Rabbini

9 Adar II 5784

Yehudà Abrabanèl

Don Yehudà Abrabanèl, benché nato a Lisbona (tra il 1460 ed il 1470), può essere definito italiano per il tipo di cultura ricevuta e perché la maggior parte della sua attività si svolse su territorio italiano. Era medico e filosofo, figlio primogenito di Don Itzchàk Abrabanèl, il famoso politico e commentatore della Bibbia, di cui seguì in buona parte i destini. Lo seguì in Castiglia ed a Napoli, ove giunse fiaccato nel corpo e nello spirito: il re Ferdinando, per convincerlo a rimanere in Spagna ed a convertirsi al Cristianesimo, fece rapire il suo figlio primogenito, chiamato Itzchàk come il nonno, e lo fece battezzare a forza. Il secondogenito Shemu’èl, nato in Italia, morì in tenera età. Quando suo padre si trasferì a Corfù per sfuggire alle frequenti guerre, Don Yehudà scelse invece di recarsi a Genova, ma appena suo padre tornò in Italia e si stabilì a Monopoli (dove si dedicò al commento alla Bibbia), lo raggiunse immediatamente. Probabilmente fu a Monopoli che Don Yehudà cominciò a comporre il suo “Dialogo sull’amore”. L’avvicinarsi di schiere in armi fece sì che nuovamente dovessero spostarsi, inizialmente a Barletta e poi (nel 1503) a Venezia; ma già l’anno successivo Don Yehudà fu richiamato nel regno di Napoli come medico del viceré Consalvo di Cordova. Da questo momento si perdono le sue tracce, e poco o niente si sa della sua vita e delle sue opere successive.

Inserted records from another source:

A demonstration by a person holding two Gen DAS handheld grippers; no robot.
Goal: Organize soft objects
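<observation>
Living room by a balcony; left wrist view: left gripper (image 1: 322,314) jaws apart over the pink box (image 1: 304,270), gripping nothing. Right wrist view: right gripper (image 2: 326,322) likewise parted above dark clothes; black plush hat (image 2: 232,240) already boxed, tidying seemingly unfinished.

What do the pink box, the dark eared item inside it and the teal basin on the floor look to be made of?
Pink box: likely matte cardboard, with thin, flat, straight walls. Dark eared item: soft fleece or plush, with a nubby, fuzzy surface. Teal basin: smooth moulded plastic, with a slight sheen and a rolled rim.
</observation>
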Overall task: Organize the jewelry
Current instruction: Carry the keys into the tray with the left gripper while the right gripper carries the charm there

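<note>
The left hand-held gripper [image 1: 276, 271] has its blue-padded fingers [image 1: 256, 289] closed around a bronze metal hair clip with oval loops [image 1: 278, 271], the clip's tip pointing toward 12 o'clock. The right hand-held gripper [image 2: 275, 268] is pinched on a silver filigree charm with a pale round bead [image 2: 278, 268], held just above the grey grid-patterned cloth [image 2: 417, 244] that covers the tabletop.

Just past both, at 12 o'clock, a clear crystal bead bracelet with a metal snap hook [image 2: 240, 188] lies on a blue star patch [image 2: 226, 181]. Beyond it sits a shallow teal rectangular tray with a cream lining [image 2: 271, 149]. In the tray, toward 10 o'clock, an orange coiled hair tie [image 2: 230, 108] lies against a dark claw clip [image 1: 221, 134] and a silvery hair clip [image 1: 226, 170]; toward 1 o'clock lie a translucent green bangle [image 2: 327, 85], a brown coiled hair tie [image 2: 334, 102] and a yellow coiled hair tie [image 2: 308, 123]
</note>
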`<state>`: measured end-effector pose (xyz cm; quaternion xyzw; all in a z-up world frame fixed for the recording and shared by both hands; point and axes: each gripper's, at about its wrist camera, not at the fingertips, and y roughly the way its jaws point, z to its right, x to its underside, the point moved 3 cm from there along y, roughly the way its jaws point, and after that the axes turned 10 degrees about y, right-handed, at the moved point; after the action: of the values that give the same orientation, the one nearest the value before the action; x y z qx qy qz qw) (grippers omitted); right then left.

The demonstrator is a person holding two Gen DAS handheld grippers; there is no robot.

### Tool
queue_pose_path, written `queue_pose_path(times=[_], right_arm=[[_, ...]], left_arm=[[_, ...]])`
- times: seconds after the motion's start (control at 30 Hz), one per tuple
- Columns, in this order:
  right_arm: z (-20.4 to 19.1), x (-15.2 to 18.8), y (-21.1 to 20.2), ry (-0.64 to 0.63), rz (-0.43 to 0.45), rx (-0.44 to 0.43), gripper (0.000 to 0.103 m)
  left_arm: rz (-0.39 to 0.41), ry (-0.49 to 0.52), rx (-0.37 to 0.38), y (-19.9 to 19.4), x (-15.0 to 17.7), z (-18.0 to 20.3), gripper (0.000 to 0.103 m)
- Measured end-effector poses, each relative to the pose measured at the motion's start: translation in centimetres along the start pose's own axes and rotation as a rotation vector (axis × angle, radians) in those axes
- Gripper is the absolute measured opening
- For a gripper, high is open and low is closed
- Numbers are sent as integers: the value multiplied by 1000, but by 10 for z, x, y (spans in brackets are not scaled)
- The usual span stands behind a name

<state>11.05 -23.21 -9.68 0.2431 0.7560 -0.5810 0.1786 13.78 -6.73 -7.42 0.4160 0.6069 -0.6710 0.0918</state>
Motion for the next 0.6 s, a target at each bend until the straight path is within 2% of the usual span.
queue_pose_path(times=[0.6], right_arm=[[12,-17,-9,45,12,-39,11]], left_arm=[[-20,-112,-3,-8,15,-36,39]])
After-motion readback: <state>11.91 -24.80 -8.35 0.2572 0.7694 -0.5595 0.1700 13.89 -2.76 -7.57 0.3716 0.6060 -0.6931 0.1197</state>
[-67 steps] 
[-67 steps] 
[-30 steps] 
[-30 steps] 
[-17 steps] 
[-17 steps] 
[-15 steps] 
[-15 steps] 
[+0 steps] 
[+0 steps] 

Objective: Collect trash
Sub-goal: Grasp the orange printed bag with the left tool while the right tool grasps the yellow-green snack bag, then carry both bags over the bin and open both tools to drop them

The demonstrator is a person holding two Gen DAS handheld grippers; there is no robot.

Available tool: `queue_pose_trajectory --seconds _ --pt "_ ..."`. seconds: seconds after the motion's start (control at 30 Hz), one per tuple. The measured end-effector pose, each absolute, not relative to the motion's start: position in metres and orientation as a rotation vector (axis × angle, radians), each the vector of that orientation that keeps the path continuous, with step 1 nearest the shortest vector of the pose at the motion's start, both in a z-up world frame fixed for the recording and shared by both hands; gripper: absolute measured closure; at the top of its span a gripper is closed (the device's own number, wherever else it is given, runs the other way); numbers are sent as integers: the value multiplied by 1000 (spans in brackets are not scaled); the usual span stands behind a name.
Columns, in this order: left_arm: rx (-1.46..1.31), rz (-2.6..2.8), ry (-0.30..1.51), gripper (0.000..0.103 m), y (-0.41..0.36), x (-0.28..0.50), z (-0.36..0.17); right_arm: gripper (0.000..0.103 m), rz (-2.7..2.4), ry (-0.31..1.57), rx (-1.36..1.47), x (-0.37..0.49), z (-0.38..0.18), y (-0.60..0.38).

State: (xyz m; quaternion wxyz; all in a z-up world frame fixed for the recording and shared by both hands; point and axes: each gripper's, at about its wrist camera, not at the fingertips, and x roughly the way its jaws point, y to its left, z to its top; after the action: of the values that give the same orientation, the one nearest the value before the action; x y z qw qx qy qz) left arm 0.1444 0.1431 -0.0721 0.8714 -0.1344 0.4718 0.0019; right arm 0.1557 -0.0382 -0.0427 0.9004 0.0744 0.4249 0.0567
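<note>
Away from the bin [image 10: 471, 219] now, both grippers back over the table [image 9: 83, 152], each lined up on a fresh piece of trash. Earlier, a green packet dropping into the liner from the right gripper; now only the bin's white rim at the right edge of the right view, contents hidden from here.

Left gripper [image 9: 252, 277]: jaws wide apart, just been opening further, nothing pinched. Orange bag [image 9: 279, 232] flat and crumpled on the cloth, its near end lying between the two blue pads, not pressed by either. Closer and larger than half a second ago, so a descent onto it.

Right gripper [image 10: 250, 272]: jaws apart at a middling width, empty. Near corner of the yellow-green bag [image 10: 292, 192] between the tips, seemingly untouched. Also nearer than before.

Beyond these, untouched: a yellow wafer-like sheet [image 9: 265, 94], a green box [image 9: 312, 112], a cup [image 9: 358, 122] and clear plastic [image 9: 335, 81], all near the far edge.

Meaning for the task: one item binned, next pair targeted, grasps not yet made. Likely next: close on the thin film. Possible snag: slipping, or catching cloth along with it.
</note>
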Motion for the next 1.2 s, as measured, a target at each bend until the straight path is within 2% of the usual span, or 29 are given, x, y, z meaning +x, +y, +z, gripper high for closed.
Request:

Benché nei primi tempi si sia sempre occupato principalmente di attività bancaria e di medicina, Don Yehudà fu fondamentalmente un filosofo, e come tale era molto conosciuto. Rabbì Sha’ùl Cohen da Candia, rivolgendo un quesito di ordine filosofico al Don Itzchàk Abrabanel, lo pregò anche di informarsi su che cosa ne pensasse su figlio Don Yehudà.

La filosofia di Don Yehudà riecheggia il pensiero ebraico spagnolo classico, ma si sente anche traccia del nuovo spirito rinascimentale e del suo neoplatonismo, di cui Don Yehudà è il maggiore esponente. Tutto ciò, insieme ad una profondissima spiritualità ebraica, traspare dalla sua opera in italiano “Dialogo sull’amore”, opera che godette di ampia fama, sì da consumarne cinque edizioni nell’arco di vent’anni, e che fu tradotta due volte n francese, tre in spagnolo ed una in latino. L’unica traduzione ebraica fu pubblicata molto più tardi (nel 1871) dalla società “Mekitzè Nirdamìm”. L’opera fu anche ampiamente citata da altri autori, quali Rabbì Shelomò Levi di Salonicco, Rabbì Yehudà Moscato, Rabbì ‘Azaryà De Rossi, Rabbì Yosèf Shelomò Delmedigo, Rabbì ‘Immanu’èl Aboaf, Rabbì Menashè ben Israel e Rabbì Yosèf Barùkh ben Rabbì Yedidyà Zekharyà D’Urbino.

È ignota la data di morte di Don Yehudà, ma si sa che quando apparve la prima edizione del “Dialogo (1535), non era più in vita.